=== Stored entries ===
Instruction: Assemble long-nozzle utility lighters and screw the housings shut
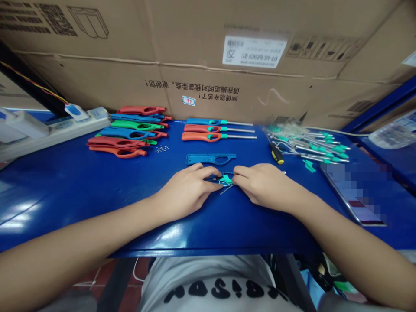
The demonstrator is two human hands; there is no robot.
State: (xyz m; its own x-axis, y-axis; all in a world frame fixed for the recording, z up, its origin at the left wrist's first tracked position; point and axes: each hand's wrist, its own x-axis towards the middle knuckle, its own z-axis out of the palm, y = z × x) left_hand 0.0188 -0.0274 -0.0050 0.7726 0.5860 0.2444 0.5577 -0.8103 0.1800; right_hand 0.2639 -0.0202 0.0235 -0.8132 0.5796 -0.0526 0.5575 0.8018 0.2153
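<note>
Thumb and forefinger of the left hand point(182, 188) stand slightly parted beside the teal part point(225, 179), which sits between both hands; whether they clamp it, I cannot tell. The right hand point(268, 186) bunches its fingertips close, their hold hidden. Steady left support with small right-hand adjustments seems best.
</note>
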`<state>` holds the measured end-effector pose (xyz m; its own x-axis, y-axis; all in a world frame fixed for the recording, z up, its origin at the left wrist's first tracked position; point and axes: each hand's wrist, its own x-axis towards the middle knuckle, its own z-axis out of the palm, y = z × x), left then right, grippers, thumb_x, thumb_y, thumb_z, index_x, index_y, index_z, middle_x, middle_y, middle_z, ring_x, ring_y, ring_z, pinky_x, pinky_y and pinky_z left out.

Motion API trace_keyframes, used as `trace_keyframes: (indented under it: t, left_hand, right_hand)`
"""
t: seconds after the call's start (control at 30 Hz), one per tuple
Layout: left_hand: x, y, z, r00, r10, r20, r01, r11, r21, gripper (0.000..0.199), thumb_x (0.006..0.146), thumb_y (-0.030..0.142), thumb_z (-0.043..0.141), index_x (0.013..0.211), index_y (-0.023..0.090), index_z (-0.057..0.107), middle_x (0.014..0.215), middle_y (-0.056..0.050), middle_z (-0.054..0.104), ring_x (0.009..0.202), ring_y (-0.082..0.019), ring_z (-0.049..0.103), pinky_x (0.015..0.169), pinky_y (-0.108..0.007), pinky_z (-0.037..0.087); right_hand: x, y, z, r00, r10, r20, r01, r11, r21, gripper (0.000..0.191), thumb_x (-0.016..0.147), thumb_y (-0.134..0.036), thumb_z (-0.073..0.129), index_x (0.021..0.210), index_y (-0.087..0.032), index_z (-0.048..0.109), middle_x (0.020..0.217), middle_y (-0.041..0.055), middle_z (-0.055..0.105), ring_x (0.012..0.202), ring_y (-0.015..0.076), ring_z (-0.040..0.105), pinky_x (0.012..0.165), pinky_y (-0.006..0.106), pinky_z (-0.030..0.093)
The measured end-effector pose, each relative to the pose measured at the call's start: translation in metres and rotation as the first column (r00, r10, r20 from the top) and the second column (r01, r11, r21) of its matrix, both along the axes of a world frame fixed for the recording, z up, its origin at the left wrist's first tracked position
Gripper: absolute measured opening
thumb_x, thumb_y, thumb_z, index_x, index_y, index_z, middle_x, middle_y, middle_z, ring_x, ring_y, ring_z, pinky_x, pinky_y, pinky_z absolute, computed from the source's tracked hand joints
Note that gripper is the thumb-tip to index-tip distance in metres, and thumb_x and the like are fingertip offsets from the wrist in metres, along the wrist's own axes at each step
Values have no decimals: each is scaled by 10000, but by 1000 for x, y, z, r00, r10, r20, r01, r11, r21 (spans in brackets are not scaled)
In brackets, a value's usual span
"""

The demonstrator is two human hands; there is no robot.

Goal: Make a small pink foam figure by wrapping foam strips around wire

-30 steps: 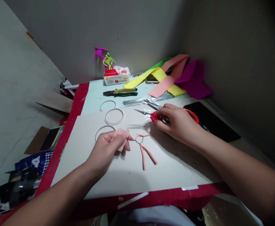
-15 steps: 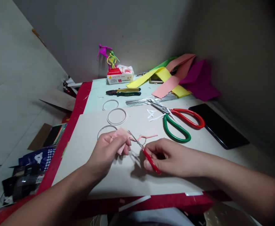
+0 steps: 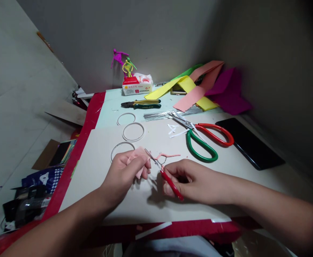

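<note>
My left hand (image 3: 129,167) pinches a piece of pink crepe paper (image 3: 139,152) between thumb and fingers. Closed around the red handles of a small pair of scissors (image 3: 172,185) is my right hand (image 3: 184,178). The blades point up and left and meet the paper's right edge; whether they cut into it is hard to tell. On the table just beyond the blades lies a small wire figure (image 3: 163,157), partly wrapped in pink, half hidden by the scissors. Three pale rings (image 3: 133,132) lie beyond my left hand, the nearest partly covered by it.
Large scissors (image 3: 201,146) with red and green handles lie right of centre, beside white paper strips (image 3: 173,130) and a black tablet (image 3: 250,142). Behind are pliers (image 3: 145,104), thin wires (image 3: 158,115), folded coloured paper (image 3: 184,98) and a tissue pack (image 3: 137,87) with small figures (image 3: 128,67).
The small scissors' blades have shifted slightly left over the paper's edge, and the paper has tilted a little in my left hand. Both hands keep their holds.
</note>
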<state>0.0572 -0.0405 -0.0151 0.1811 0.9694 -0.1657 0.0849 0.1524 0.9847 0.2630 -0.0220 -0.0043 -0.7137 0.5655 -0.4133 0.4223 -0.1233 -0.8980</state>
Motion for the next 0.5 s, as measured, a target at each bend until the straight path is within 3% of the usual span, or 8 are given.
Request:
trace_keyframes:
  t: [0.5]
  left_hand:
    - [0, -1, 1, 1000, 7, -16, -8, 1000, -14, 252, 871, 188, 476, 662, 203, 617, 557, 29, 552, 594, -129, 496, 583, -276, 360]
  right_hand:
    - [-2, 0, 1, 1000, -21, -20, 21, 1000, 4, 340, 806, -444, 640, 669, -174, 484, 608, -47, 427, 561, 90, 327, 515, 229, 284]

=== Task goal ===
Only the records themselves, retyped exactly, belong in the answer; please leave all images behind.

=== Solved exercise ===
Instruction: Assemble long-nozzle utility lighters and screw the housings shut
The demonstrator is two human hands; there is no robot.
State: (xyz m; its own x-axis, y-axis; all in a world frame fixed for the recording, z up, its origin at the left wrist's first tracked position; point and axes: each hand's wrist, its own x-axis towards the middle knuckle, its own z-axis out of the palm, y = z × x) left_hand 0.0188 -0.0274 -0.0050 0.7726 0.5860 0.2444 0.5577 -0.8103 0.1800; right_hand 0.2639 -0.0202 0.0235 -0.8132 0.5796 -0.0526 0.5575 0.8018 0.2153
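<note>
Thumb and forefinger of the left hand point(182, 188) stand slightly parted beside the teal part point(225, 179), which sits between both hands; whether they clamp it, I cannot tell. The right hand point(268, 186) bunches its fingertips close, their hold hidden. Steady left support with small right-hand adjustments seems best.
</note>
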`<state>` holds the measured end-effector pose (xyz m; its own x-axis, y-axis; all in a world frame fixed for the recording, z up, its origin at the left wrist's first tracked position; point and axes: each hand's wrist, its own x-axis towards the middle knuckle, its own z-axis out of the palm, y = z × x), left then right, grippers, thumb_x, thumb_y, thumb_z, index_x, index_y, index_z, middle_x, middle_y, middle_z, ring_x, ring_y, ring_z, pinky_x, pinky_y and pinky_z left out.

Motion API trace_keyframes, used as `trace_keyframes: (indented under it: t, left_hand, right_hand)`
"""
t: seconds after the call's start (control at 30 Hz), one per tuple
Layout: left_hand: x, y, z, r00, r10, r20, r01, r11, r21, gripper (0.000..0.199), thumb_x (0.006..0.146), thumb_y (-0.030..0.142), thumb_z (-0.043..0.141), index_x (0.013..0.211), index_y (-0.023..0.090), index_z (-0.057..0.107), middle_x (0.014..0.215), middle_y (-0.056..0.050), middle_z (-0.054..0.104), ring_x (0.009..0.202), ring_y (-0.082..0.019), ring_z (-0.049..0.103), pinky_x (0.015..0.169), pinky_y (-0.108..0.007), pinky_z (-0.037..0.087); right_hand: x, y, z, r00, r10, r20, r01, r11, r21, gripper (0.000..0.191), thumb_x (-0.016..0.147), thumb_y (-0.134..0.036), thumb_z (-0.073..0.129), index_x (0.021..0.210), index_y (-0.087..0.032), index_z (-0.048..0.109), middle_x (0.020..0.217), middle_y (-0.041..0.055), middle_z (-0.055..0.105), ring_x (0.012..0.202), ring_y (-0.015..0.076), ring_z (-0.040..0.105), pinky_x (0.012..0.165), pinky_y (-0.006..0.106), pinky_z (-0.030..0.093)
The measured end-effector pose, each relative to the pose measured at the call's start: translation in metres and rotation as the first column (r00, r10, r20 from the top) and the second column (r01, r11, r21) of its matrix, both along the axes of a world frame fixed for the recording, z up, its origin at the left wrist's first tracked position
Gripper: absolute measured opening
thumb_x, thumb_y, thumb_z, index_x, index_y, index_z, middle_x, middle_y, middle_z, ring_x, ring_y, ring_z, pinky_x, pinky_y, pinky_z absolute, computed from the source's tracked hand joints
Note that gripper is the thumb-tip to index-tip distance in metres, and thumb_x and the like are fingertip offsets from the wrist in metres, along the wrist's own axes at each step
Values have no decimals: each is scaled by 10000, but by 1000 for x, y, z, r00, r10, r20, r01, r11, r21 (spans in brackets are not scaled)
In brackets, a value's usual span
"""

The demonstrator is two human hands; there is no robot.

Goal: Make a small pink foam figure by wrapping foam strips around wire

-30 steps: 
-15 steps: 
+0 steps: 

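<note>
My left hand (image 3: 129,167) pinches a piece of pink crepe paper (image 3: 139,152) between thumb and fingers. Closed around the red handles of a small pair of scissors (image 3: 172,185) is my right hand (image 3: 184,178). The blades point up and left and meet the paper's right edge; whether they cut into it is hard to tell. On the table just beyond the blades lies a small wire figure (image 3: 163,157), partly wrapped in pink, half hidden by the scissors. Three pale rings (image 3: 133,132) lie beyond my left hand, the nearest partly covered by it.
Large scissors (image 3: 201,146) with red and green handles lie right of centre, beside white paper strips (image 3: 173,130) and a black tablet (image 3: 250,142). Behind are pliers (image 3: 145,104), thin wires (image 3: 158,115), folded coloured paper (image 3: 184,98) and a tissue pack (image 3: 137,87) with small figures (image 3: 128,67).
The small scissors' blades have shifted slightly left over the paper's edge, and the paper has tilted a little in my left hand. Both hands keep their holds.
</note>
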<state>0.0572 -0.0405 -0.0151 0.1811 0.9694 -0.1657 0.0849 0.1524 0.9847 0.2630 -0.0220 -0.0043 -0.7137 0.5655 -0.4133 0.4223 -0.1233 -0.8980</state>
Motion for the next 0.5 s, as measured, a target at each bend until the straight path is within 3% of the usual span, or 8 are given.
Request:
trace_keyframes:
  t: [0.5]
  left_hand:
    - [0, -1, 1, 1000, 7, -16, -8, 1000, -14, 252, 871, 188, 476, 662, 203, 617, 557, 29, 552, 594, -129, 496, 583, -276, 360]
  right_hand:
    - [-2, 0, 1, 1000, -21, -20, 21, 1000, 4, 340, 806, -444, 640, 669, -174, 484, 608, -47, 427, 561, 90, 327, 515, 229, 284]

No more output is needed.